**Exercise prompt**. Where does the word "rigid" show up in the records? Copy every line that holds it.

**Study material**.

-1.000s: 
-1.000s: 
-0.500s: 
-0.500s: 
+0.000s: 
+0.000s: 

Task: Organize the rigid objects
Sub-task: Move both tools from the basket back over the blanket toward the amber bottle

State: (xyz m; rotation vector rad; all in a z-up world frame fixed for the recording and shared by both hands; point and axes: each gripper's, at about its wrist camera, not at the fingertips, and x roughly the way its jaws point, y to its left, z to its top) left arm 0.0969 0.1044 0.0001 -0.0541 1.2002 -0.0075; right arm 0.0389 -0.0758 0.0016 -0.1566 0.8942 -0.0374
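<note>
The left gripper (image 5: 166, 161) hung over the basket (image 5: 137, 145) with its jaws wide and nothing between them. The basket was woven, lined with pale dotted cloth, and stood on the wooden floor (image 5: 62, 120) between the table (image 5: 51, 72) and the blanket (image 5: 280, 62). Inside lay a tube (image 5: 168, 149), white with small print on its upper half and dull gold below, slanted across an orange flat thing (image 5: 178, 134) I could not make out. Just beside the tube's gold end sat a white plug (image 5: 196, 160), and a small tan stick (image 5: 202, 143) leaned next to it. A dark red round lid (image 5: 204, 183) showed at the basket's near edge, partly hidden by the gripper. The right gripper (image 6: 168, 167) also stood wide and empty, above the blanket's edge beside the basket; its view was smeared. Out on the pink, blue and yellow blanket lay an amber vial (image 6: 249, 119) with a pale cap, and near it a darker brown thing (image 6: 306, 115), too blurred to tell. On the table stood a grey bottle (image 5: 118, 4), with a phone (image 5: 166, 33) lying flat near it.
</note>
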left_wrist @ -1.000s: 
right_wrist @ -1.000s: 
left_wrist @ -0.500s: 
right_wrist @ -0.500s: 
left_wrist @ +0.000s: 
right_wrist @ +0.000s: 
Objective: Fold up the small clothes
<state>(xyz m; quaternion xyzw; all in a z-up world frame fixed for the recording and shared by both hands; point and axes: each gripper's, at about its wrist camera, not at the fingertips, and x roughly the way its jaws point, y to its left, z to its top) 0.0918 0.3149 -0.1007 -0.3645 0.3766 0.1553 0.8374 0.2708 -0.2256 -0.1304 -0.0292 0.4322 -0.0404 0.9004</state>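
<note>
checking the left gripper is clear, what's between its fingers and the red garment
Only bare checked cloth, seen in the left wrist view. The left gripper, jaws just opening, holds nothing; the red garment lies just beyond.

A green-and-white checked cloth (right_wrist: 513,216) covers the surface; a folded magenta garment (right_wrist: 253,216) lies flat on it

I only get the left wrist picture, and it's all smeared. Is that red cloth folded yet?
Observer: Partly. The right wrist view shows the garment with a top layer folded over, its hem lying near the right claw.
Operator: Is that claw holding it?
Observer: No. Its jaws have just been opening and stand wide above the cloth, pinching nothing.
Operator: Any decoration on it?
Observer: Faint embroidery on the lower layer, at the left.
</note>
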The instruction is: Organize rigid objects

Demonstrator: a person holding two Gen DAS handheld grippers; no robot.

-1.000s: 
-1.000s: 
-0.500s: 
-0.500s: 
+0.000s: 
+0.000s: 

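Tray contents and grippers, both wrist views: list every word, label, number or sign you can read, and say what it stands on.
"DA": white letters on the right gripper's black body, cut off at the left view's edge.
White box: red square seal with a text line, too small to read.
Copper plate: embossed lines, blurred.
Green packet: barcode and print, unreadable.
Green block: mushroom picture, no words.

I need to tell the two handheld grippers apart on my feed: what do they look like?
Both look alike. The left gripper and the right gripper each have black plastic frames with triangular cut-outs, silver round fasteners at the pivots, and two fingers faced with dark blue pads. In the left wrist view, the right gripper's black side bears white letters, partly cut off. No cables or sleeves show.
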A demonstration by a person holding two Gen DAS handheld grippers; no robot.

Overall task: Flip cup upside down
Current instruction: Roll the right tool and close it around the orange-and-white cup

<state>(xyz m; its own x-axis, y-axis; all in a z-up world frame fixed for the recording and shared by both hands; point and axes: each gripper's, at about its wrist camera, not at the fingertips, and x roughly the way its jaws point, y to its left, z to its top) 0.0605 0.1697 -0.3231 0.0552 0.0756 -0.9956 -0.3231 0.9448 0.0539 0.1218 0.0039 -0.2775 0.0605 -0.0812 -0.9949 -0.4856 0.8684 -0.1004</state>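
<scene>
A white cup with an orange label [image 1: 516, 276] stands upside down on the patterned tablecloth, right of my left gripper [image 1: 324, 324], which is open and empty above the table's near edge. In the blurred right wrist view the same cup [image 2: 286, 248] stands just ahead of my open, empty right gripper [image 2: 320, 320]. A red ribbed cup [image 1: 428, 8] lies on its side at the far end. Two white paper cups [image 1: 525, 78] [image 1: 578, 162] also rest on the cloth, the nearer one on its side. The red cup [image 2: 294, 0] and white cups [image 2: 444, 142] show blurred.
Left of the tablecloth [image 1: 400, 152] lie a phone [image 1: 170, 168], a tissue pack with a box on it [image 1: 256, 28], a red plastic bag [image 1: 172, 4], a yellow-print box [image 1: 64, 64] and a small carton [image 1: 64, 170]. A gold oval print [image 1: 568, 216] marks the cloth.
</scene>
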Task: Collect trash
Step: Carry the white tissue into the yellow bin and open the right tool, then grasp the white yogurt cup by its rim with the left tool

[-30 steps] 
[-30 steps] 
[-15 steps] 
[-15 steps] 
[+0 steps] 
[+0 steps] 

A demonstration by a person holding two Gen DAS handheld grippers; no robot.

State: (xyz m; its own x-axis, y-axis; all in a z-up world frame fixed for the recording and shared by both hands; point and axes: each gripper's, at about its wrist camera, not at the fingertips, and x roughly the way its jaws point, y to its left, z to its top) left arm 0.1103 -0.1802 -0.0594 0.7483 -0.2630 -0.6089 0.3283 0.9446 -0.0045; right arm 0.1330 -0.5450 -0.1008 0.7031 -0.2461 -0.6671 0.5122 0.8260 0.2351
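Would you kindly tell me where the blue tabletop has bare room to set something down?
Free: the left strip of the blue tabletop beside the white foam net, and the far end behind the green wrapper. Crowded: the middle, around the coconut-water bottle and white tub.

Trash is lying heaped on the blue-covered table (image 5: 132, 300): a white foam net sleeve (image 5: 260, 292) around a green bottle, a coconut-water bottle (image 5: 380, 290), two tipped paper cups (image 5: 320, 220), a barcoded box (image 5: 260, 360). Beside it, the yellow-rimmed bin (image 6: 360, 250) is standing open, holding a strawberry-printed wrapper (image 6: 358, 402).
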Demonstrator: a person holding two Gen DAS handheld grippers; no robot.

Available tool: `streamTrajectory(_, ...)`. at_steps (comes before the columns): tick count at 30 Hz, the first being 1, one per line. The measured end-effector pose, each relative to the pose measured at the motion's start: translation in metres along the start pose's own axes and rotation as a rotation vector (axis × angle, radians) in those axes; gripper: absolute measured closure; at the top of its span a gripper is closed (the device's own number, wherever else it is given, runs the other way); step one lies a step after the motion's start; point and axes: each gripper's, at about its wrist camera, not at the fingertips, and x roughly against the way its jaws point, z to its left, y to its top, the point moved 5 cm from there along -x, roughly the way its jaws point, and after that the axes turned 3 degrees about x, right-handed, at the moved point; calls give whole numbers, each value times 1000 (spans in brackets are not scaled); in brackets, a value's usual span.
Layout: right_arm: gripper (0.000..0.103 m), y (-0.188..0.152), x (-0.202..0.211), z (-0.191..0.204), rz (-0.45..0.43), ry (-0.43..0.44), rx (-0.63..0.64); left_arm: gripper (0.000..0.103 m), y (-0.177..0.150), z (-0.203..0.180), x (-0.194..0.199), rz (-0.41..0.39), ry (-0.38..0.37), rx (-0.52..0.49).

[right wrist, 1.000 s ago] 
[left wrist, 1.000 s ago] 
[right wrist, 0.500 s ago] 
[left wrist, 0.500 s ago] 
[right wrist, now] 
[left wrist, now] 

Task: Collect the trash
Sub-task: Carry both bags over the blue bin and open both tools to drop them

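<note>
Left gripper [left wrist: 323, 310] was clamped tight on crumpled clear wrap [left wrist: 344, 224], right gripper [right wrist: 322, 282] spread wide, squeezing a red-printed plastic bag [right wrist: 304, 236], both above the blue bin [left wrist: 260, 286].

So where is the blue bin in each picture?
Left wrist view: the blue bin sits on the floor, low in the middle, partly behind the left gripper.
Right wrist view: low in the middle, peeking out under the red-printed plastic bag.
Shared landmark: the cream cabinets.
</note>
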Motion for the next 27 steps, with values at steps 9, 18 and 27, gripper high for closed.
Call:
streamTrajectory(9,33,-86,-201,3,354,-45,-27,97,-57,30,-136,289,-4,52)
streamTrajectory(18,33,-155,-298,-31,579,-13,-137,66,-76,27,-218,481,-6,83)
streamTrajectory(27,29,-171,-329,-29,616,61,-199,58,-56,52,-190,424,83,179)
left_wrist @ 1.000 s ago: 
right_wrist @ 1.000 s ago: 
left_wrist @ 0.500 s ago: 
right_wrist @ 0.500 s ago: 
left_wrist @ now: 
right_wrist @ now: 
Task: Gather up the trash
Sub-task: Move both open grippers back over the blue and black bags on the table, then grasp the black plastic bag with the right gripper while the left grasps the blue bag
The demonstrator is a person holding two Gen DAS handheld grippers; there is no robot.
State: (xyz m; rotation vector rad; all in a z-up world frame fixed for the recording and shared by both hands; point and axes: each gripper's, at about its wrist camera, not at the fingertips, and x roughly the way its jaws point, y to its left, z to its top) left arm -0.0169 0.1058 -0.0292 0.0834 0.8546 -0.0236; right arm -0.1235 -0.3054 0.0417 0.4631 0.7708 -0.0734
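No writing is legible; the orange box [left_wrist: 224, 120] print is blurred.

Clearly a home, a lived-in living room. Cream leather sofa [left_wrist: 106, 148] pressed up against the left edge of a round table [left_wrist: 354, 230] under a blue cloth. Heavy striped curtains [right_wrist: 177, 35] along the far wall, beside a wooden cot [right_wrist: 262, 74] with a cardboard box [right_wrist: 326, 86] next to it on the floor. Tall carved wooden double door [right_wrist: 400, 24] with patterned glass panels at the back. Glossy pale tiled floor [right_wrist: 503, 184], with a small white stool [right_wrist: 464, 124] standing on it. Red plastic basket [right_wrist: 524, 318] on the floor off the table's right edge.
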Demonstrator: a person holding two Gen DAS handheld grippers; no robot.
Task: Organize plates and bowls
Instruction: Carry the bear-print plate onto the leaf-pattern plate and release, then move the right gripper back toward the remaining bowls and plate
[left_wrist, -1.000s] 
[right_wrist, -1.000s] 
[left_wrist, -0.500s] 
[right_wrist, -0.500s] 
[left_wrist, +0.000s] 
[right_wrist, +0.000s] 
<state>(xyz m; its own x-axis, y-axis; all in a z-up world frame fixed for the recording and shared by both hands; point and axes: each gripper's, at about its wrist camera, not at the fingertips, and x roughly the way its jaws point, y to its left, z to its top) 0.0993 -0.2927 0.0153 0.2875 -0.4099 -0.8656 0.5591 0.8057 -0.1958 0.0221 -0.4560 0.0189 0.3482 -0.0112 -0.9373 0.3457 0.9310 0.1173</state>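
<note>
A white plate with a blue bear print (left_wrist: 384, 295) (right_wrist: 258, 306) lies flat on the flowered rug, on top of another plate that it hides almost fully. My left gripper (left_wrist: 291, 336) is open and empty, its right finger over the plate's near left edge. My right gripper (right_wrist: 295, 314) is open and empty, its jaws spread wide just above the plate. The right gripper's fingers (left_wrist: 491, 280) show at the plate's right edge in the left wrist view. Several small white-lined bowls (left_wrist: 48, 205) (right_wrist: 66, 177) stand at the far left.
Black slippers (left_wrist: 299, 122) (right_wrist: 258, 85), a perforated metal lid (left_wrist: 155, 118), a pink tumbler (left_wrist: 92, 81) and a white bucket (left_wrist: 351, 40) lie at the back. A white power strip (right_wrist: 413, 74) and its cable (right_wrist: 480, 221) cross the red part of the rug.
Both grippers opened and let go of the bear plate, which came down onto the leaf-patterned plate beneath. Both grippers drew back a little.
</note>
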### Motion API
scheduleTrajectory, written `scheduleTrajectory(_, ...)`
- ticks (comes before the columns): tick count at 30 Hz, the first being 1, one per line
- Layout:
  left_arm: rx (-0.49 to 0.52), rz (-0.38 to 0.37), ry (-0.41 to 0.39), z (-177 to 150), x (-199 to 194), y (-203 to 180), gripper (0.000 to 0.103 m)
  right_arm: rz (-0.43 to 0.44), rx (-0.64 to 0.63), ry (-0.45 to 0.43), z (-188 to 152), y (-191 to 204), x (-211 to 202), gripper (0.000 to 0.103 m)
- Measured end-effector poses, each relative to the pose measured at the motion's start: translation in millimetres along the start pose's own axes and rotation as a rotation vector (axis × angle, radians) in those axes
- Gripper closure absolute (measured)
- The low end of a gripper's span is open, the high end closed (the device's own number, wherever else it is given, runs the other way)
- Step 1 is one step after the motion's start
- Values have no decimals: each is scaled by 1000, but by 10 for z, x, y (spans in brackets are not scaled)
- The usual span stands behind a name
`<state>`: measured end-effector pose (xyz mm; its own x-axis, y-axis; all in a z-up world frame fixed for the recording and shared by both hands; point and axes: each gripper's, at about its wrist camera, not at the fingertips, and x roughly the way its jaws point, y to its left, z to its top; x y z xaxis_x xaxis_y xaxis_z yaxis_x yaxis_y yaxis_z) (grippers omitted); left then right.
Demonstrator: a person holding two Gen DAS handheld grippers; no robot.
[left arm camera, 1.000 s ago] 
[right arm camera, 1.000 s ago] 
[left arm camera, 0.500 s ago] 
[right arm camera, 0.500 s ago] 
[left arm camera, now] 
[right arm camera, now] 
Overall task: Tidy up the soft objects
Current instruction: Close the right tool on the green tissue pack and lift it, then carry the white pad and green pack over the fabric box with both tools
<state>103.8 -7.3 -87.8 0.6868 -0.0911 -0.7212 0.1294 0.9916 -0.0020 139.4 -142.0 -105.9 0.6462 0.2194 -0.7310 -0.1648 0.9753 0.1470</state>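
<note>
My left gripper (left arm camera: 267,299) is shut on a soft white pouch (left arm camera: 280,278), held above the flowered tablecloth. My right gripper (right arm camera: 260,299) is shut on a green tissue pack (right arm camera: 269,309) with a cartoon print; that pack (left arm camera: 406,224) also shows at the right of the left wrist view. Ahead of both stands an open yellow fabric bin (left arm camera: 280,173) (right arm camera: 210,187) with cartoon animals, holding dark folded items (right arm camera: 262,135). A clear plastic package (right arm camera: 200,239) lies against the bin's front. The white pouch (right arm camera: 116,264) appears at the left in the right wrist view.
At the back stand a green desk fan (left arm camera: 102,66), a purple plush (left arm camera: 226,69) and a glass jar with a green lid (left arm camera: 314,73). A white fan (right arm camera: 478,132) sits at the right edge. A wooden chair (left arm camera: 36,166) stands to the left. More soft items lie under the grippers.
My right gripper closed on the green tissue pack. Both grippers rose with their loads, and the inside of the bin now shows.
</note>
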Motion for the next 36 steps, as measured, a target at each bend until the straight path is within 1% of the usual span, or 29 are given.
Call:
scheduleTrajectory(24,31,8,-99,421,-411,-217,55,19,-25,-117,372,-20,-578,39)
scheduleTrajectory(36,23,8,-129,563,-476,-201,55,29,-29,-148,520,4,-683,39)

**Response area**.
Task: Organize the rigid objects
The instruction is: Organize rigid objects

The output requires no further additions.